# Exercise requirements
The lines to reproduce from the material below are those from the one containing "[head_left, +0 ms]" through the one containing "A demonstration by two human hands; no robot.", both included; write them out exactly and add nothing.

# Information supplied

════

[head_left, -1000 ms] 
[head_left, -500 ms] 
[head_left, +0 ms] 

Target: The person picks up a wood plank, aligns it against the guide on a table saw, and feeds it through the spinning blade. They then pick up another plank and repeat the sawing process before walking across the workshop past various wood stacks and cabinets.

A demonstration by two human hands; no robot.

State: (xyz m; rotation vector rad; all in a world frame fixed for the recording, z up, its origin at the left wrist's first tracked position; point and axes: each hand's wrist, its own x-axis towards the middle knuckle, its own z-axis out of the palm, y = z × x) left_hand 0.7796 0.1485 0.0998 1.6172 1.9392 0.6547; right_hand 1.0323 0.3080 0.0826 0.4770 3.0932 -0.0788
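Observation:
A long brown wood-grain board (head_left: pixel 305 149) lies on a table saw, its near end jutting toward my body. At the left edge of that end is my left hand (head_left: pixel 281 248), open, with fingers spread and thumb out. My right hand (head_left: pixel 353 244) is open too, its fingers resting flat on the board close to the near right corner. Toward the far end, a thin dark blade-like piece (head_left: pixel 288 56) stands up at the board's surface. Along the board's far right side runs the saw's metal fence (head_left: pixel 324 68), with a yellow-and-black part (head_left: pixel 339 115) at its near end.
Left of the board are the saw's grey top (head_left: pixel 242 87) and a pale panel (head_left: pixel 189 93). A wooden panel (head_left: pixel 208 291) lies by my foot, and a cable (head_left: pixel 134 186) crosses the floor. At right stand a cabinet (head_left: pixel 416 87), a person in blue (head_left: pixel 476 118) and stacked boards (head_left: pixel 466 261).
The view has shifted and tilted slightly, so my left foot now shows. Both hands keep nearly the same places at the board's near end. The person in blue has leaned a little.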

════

# Solution for this task
[head_left, +0 ms] 

Target: The person picks up a wood plank, aligns it against the guide on a table saw, and feeds it through the spinning blade. They then pick up another plank and repeat the sawing process before walking across the workshop past various wood stacks and cabinets.

A demonstration by two human hands; no robot.

The requested output has been produced.